The data should be written out in full, exactly as it stands, and the pictures dropped.

++++ The data ++++

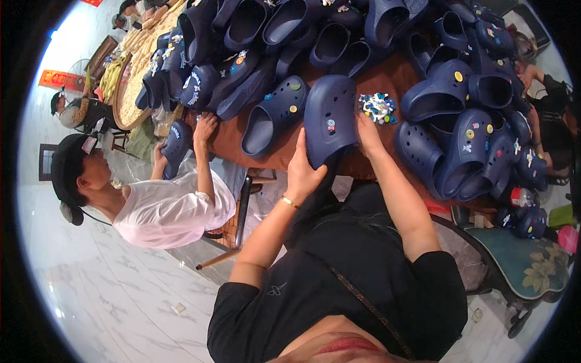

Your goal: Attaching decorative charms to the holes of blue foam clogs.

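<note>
My left hand grips a dark blue clog near its lower left edge, thumb along the bottom. The clog's holed upper faces me and bears a few small charms. At its right side is my right hand, fingers drawn together and partly hidden; what they hold, if anything, cannot be made out. Just beyond those fingers lies a heap of small white, blue and yellow shoe charms. Another blue clog with green and yellow charms lies left of the held one.
Many blue clogs are piled across the far side and right of the brown-covered table. At left, a seated co-worker holds a clog. A green cushioned chair stands at right, near a plastic bottle.
</note>
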A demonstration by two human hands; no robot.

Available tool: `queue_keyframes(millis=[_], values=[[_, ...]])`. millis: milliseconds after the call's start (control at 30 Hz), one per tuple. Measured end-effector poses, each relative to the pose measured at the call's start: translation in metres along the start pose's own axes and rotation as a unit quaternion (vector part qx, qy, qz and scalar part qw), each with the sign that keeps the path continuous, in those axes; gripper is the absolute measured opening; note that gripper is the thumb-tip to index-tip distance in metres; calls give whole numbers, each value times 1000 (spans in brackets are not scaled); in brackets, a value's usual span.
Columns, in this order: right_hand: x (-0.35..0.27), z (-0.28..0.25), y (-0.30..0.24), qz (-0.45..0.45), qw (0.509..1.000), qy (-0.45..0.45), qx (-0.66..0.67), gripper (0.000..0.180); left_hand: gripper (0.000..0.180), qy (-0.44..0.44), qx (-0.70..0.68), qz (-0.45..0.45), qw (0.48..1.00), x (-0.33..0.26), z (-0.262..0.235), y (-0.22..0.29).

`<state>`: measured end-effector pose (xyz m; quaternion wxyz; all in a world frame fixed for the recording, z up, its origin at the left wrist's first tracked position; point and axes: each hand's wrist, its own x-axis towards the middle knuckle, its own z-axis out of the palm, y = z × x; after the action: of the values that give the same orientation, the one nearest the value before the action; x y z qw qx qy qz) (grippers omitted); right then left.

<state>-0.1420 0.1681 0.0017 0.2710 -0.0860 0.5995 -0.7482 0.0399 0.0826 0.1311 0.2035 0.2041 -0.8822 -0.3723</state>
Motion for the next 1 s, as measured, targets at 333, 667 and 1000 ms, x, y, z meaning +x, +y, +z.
queue_keyframes(millis=[333,667,1000], values=[[-27,31,-84,137,971,-86,-177,45,90,-17,190,27,981,9,-5,-13],[-30,22,-68,-9,928,-151,-342,32,87,-76,168,29,982,-2,-2,-2],[-34,35,-48,-84,926,-124,-347,21,82,-45,155,4,987,-10,1,-19]])
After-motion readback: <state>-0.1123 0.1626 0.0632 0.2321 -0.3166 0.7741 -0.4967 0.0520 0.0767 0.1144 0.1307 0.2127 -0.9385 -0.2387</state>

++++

## Response to this exercise
Your goal: Attaching decorative charms to the holes of blue foam clogs.

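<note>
My left hand grips a dark blue clog near its lower left edge, thumb along the bottom. The clog's holed upper faces me and bears a few small charms. At its right side is my right hand, fingers drawn together and partly hidden; what they hold, if anything, cannot be made out. Just beyond those fingers lies a heap of small white, blue and yellow shoe charms. Another blue clog with green and yellow charms lies left of the held one.
Many blue clogs are piled across the far side and right of the brown-covered table. At left, a seated co-worker holds a clog. A green cushioned chair stands at right, near a plastic bottle.
</note>
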A demonstration by two human hands; no robot.

Available tool: `queue_keyframes(millis=[_], values=[[_, ...]])`. millis: milliseconds after the call's start (control at 30 Hz), one per tuple. Measured end-effector poses, each relative to the pose measured at the call's start: translation in metres along the start pose's own axes and rotation as a unit quaternion (vector part qx, qy, qz and scalar part qw), each with the sign that keeps the path continuous, in those axes; gripper is the absolute measured opening; note that gripper is the thumb-tip to index-tip distance in metres; calls give whole numbers, each value times 1000 (spans in brackets are not scaled); in brackets, a value's usual span.
Columns, in this order: right_hand: x (-0.35..0.27), z (-0.28..0.25), y (-0.30..0.24), qz (-0.45..0.45), qw (0.509..1.000), qy (-0.45..0.45), qx (-0.66..0.67), gripper (0.000..0.180); left_hand: gripper (0.000..0.180), qy (-0.44..0.44), qx (-0.70..0.68), qz (-0.45..0.45), qw (0.48..1.00), x (-0.33..0.26), z (-0.262..0.235), y (-0.22..0.29).

`<state>`: measured end-effector pose (xyz m; quaternion wxyz; all in a world frame fixed for the recording, z up, its origin at the left wrist's first tracked position; point and axes: each hand's wrist, its own x-axis towards the middle knuckle, its own z-axis out of the palm, y = z × x; after the action: of the values that give the same orientation, the one nearest the value before the action; x y z qw qx qy qz) (grippers omitted); right then left.

<state>-0.1420 0.1681 0.0017 0.2710 -0.0860 0.5995 -0.7482 0.0399 0.0826 0.1311 0.2035 0.2041 -0.8822 -0.3723</state>
Motion for the next 1 s, as measured, targets at 333, 667 and 1000 ms, x, y, z meaning +x, +y, +z.
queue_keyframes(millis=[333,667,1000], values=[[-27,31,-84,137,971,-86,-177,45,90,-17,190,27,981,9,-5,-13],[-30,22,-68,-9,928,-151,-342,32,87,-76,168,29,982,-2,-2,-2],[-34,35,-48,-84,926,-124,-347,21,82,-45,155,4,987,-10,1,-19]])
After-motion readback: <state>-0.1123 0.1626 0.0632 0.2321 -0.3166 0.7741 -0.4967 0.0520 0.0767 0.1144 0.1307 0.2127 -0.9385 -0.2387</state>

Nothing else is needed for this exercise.